Adventures in the machine-learning land of drones & lidars, part I
This is the first part of a two-part text. It is written for an audience with a background in computer graphics, but to make the text more accessible, I have written a high-level TL;DR below with key takeaways and added links throughout the text that explain key concepts.
Two years ago, I had a chat with KDI’s CTO about the use of our in-house rendering engine COGS to produce training data for machine learning. KDI has a 3D visualization group and a machine learning group sitting next to each other, so pulling off something like this would likely fuel some interesting synergies. I was encouraged to investigate this, and I did, and it ended up in me having a little side-project.
To make “training data for machine learning” a bit more concrete, I focused on cases that had been discussed in KDI. In particular, I wanted to simulate an aerial drone, fitted with cameras, sensors, and a rotating lidar. One case was to navigate such a drone inside a metal construction without lights, compass, or GPS. Another case was to navigate along a power-line and inspect insulators on transmission towers. My aim was to do minimal proof-of-concepts, getting an idea of what was possible. I wanted a test bench for quick experimentation, with direct access from Python, where one could experiment with machine learning algorithms.
This text is a kind of development journal written in retrospect. There are quite some bits and pieces that had to fit together, and my intention here is to go through some of the interesting bits and discuss what the challenges were, how I chose solve them, and provide some observations where I found some.

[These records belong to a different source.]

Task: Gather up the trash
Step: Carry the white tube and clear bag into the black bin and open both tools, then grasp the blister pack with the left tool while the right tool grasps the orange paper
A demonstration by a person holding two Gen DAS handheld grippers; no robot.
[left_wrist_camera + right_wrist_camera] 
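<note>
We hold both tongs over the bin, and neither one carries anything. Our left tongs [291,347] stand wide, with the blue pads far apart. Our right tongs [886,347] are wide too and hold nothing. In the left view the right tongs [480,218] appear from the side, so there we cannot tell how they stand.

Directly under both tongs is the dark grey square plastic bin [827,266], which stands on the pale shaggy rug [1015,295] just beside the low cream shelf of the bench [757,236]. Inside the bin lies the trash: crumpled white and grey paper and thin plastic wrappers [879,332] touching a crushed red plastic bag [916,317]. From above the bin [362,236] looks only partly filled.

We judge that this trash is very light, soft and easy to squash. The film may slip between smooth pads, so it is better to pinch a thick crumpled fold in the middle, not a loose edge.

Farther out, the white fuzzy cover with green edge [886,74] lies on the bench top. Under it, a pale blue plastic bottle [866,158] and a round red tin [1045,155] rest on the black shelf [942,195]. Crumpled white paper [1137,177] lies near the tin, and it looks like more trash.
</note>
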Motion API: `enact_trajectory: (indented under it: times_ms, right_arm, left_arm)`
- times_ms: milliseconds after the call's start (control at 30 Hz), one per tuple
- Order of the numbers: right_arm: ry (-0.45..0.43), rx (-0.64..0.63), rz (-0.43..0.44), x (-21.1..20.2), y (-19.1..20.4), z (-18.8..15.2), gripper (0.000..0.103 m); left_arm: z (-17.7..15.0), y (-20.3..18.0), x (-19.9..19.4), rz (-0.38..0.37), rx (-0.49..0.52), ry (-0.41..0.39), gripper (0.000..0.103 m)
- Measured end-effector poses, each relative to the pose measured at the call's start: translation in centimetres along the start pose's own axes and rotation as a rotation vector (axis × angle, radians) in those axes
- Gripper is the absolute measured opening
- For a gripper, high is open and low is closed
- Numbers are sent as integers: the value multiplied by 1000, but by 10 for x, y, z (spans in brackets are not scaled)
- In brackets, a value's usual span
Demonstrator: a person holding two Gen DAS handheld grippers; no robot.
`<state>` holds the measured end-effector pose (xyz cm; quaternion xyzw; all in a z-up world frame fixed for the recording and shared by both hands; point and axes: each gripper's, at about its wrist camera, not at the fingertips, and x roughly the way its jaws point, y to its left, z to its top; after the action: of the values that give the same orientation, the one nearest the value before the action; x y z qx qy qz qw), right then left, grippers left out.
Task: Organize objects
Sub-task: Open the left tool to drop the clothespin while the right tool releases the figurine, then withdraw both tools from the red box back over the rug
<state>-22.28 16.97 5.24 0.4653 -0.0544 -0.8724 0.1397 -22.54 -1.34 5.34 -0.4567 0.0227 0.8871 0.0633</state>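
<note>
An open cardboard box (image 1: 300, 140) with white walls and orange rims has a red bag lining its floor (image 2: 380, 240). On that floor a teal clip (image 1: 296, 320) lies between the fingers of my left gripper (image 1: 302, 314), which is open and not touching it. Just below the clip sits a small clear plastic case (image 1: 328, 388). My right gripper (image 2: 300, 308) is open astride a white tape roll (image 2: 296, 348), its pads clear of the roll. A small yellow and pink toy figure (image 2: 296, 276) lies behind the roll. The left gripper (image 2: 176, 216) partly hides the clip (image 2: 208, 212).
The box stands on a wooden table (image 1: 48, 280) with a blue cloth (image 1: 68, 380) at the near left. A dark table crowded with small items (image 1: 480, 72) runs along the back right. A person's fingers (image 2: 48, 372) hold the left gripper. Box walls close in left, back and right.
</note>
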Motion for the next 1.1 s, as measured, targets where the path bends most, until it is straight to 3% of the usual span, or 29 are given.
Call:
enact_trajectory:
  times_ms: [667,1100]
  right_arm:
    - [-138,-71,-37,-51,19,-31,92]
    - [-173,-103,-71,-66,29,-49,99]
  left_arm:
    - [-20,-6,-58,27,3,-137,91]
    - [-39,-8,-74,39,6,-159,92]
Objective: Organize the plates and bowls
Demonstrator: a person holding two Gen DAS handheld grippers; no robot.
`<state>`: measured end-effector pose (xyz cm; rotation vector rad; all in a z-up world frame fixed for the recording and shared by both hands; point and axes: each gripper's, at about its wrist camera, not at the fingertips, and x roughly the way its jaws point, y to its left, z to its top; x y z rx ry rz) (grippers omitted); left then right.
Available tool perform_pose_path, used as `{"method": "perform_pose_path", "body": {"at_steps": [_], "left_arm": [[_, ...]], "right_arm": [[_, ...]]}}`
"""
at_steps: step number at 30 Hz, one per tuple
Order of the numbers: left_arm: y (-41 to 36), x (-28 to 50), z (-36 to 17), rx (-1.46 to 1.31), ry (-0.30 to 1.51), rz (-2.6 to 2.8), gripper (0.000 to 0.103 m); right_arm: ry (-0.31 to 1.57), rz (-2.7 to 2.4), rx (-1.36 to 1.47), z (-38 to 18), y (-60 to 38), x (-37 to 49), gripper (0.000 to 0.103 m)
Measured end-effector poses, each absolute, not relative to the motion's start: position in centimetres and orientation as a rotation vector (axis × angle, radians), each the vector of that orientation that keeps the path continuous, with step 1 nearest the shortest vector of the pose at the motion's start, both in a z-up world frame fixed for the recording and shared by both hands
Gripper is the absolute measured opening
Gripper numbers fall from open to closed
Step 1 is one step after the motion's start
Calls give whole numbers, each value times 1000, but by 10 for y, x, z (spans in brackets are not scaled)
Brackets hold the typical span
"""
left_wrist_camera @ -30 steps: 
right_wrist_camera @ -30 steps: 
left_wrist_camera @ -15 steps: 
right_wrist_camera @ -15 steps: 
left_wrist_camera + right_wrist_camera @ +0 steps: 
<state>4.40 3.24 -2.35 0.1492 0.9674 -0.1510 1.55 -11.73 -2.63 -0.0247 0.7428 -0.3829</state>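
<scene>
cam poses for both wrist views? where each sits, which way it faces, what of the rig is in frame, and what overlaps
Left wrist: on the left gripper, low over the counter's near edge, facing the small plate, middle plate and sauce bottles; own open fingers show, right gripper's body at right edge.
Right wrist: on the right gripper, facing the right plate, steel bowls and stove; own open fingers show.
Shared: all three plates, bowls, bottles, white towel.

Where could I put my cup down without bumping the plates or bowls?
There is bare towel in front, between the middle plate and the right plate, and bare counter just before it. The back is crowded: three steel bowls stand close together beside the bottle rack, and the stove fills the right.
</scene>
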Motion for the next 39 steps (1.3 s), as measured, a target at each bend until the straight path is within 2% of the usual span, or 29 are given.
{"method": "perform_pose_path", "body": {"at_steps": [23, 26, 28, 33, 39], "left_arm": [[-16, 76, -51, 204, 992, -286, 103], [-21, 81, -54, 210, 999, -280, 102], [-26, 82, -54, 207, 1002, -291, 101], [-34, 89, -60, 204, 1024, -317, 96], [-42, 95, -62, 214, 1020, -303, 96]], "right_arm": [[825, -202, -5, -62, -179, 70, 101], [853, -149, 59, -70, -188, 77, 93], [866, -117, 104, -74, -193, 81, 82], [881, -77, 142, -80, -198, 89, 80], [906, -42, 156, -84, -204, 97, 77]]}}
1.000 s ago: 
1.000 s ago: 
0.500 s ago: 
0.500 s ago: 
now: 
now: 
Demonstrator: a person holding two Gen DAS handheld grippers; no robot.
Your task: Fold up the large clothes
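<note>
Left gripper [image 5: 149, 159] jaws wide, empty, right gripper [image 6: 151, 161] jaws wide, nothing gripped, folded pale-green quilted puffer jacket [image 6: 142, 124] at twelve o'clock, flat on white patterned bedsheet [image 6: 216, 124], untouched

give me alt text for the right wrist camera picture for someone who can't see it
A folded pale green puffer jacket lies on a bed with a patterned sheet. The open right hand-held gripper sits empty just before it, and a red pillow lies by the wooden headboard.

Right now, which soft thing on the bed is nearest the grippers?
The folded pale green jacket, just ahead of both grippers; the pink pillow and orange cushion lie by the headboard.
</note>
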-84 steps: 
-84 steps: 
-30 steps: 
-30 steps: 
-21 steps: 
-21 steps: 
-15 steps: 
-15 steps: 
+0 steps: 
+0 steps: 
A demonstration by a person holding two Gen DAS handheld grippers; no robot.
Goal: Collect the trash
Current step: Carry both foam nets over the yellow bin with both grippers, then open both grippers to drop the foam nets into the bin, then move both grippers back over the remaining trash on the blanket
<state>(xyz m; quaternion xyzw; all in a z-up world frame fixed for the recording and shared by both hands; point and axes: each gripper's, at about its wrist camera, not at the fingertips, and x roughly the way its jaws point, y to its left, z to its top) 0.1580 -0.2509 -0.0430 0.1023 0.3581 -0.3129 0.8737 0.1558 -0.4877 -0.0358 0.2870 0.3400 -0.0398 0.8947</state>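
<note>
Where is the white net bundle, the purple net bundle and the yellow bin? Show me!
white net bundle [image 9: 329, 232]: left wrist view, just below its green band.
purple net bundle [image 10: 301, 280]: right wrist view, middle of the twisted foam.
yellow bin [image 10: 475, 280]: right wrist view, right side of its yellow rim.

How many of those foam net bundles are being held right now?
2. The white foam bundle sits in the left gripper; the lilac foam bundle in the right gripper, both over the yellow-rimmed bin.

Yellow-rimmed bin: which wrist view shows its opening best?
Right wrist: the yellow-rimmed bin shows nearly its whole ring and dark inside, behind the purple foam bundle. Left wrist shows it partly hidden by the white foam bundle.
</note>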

TL;DR Microsoft AirSim is a simulator for autonomous vehicles, which can run in both Unreal Engine and Unity to provide sandboxes for experimenting with autonomous vehicles and machine learning. I have added AirSim to our in-house rendering engine, named COGS, in a similar fashion, making our own sandbox. In this sandbox, I added an emulator for a rotating lidar. The approach here was to enclose the lidar’s 360° field-of-view using four cameras rendering depth images, and from this calculate the lidar returns. The lidar returns are broadcasted over the local network the same way as a real lidar, so actual lidar software can receive and process the data. The sweeping motion of the lidar is visualized using dots at the immediate returns. In addition, returns are also aggregated to build a 3D map of the environment as seen by the lidar. Figure 1 shows all pieces put together.
The COGS engine
To have some structure to peg the presented pieces onto, I’ll start with a very brief overview of relevant parts of our in-house rendering engine COGS. A valid question might be why we have a custom engine when excellent game engines like Unity and Unreal exists — which are widely used. One answer is vertical integration: COGS is a small engine where we have overview and control over all the parts; it is easy to extend or tweak COGS to accommodate support for novel data sources, like for example, echosounder data or reservoir models. And it is designed to smoothly embed into larger applications. And that in a way sums up the modus operandi of the KDI 3D visualization group: create industry applications that creates new insight into industrial data-sources through visualization. The obvious downside is of course that we have to fix everything ourselves and don’t have the support of a large existing infrastructure.
Onto more technical details, everything managed by the engine is typically either a resource (model, texture, shader) or an entity (e.g. things in the scene, things with behaviour). COGS is based around an entity-component system, where an entity is a set of components, and the components carry the state of the entity. Components come in different kinds, where each kind handles some aspect of entity behaviour, are stored contiguously in memory, and are processed by its own system. The systems run one by one, once per frame, in a fixed order. When the systems are done, the renderer builds renderlists for that frame, which it then subsequently executes. The concept of a scene-graph is limited to the SceneComponent, which contains pointers to child entities and is used to compose transforms.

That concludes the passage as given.